How to change your default shell – Ubuntu

Posted by | Posted in Command-Line, Linux, Ubuntu | Posted on 17-07-2009

If I am not using OS X, then I normally use Ubuntu. On a normal install of Ubuntu, your default command-line shell is “/bin/sh” – command interpreter (shell). To me, a low powered command shell. I normally switch it from “/bin/sh” to “/bin/bash” or “/usr/bin/bash” depending on where bash is installed.

The easiest way to do this is to use the “chsh” command. chsh stands for “change login shell”

/usr/bin/chsh

A typical change shell sequence looks something like this.

1) Find the current location of the shell you want to run. To to this, you use “which”.
2) Use the “chsh” program.
3) Enter your password.
4) Enter the new shell you want to use.

$ which bash
/bin/bash
$ chsh    
Password: 
Changing the login shell for USER
Enter the new value, or press ENTER for the default
	Login Shell [/bin/sh]: /bin/bash
$ exit

In-order to use your new shell, you have to logout and log back in.

Family Commands for chsh are

/usr/bin/chfn - change real user name and information
/etc/login.defs - shadow password suite configuration
/usr/bin/passwd - change user password

Upgrading Software – Ubuntu Server Edition

Posted by | Posted in Command-Line, Linux, Ubuntu | Posted on 17-07-2009

When it comes to any server, you normally have to update its software remotely. Either by command shell or remote desktop. For this demonstration, I am going to access my server via SSH and use the Ubuntu/Debian package manager called “/usr/bin/apt-get” – APT package handling utility — command-line interface.

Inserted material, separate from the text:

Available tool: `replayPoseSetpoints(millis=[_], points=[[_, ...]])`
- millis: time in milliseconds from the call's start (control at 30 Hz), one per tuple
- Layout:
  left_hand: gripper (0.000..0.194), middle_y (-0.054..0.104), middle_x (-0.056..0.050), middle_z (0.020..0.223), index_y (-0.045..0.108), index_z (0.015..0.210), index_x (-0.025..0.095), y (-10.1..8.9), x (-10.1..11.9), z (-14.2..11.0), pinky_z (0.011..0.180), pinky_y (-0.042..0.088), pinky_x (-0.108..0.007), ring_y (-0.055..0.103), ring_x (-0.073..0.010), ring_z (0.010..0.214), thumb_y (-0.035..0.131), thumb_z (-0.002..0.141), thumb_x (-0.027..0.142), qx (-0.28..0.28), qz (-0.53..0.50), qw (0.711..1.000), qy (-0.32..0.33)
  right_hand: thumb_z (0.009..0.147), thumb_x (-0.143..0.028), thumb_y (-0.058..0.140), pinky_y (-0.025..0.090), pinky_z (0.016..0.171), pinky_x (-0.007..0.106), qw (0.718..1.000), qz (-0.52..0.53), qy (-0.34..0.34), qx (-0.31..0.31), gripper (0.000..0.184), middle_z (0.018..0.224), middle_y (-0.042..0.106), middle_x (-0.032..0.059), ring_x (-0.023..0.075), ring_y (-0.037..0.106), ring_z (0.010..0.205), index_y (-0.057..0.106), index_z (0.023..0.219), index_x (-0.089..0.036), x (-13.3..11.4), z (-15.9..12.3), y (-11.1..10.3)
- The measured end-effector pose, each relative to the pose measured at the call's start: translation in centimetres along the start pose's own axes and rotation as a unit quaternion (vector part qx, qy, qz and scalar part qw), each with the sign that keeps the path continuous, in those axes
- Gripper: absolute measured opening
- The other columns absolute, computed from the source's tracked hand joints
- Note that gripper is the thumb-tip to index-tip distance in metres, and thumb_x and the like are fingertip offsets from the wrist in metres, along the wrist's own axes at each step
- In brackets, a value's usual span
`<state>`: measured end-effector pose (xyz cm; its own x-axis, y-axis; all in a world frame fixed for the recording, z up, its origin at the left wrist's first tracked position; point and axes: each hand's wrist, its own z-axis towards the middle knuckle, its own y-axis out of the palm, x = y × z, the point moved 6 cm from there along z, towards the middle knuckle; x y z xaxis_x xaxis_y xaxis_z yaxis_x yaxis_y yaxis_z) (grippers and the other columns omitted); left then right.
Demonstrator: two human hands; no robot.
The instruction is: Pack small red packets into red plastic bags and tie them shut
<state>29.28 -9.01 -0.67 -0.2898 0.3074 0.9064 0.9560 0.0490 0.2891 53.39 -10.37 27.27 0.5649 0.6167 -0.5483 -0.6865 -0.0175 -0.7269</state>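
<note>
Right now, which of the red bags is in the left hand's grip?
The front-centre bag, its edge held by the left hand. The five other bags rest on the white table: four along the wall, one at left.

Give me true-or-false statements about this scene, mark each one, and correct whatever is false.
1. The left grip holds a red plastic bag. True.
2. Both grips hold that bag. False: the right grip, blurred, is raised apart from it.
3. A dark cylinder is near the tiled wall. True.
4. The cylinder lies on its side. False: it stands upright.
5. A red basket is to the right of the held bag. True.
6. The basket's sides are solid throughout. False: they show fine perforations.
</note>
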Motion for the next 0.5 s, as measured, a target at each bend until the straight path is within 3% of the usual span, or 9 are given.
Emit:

user@server:~$ sudo apt-get upgrade
Reading package lists... Done
Building dependency tree       
Reading state information... Done
The following packages have been kept back:
  linux-image-server linux-restricted-modules-server linux-server
The following packages will be upgraded:
  acpid apache2 apache2-mpm-prefork apache2-utils apache2.2-common ..... etc.....
47 upgraded, 0 newly installed, 0 to remove and 3 not upgraded.
Need to get 57.4MB of archives.
After this operation, 20.5kB of additional disk space will be used.
Do you want to continue [Y/n]? Y
Get:1 http://us.archive.ubuntu.com jaunty-updates/main perl-modules 5.10.0-19ubuntu1.1 [3182kB]
...
...
...
...
etc until all the applications have downloaded
...
Fetched 57.4MB in 48s (1173kB/s)                                                                                                                                                  
Extracting templates from packages: 100%
Preconfiguring packages ...
(Reading database ... 24637 files and directories currently installed.)
Preparing to replace perl-modules 5.10.0-19ubuntu1 (using .../perl-modules_5.10.0-19ubuntu1.1_all.deb) ...
Unpacking replacement perl-modules ...
...
...
...
Now everything application that needed updated, will unpack and install.
..
..
If any application (daemons) that are running, are upgraded, apt-get automatically restarts those programs.
....
Setting up apache2 (2.2.11-2ubuntu2.2) ...
Setting up libapache2-mod-php5 (5.2.6.dfsg.1-3ubuntu4.1) ...
 * Reloading web server config apache2
   ...done.

and it is just as simple as that.

Family Commands for apt-get are

/usr/bin/apt-cache - APT package handling utility -- cache manipulator
/usr/bin/apt-cdrom - APT CDROM management utility
/usr/bin/dpkg - package manager for Debian
/usr/bin/dselect - Debian package management frontend
/etc/apt/sources.list - https://help.ubuntu.com/community/SourcesList
/etc/apt/apt.conf -  Configuration file for APT
/usr/bin/apt-config - APT Configuration Query program
/usr/bin/apt-secure - Archive authentication support for APT
/etc/apt/preferences - Preference control file for APT - apt_preferences
APT User’s guide in /usr/share/doc/apt-doc/

How to change your password – Ubuntu

Posted by | Posted in Command-Line, Linux, Ubuntu | Posted on 17-07-2009

Changing your password is something you should do on a monthly or weekly basis. This prevents anyone that has glanced over your shoulder while walking by from accessing your private information.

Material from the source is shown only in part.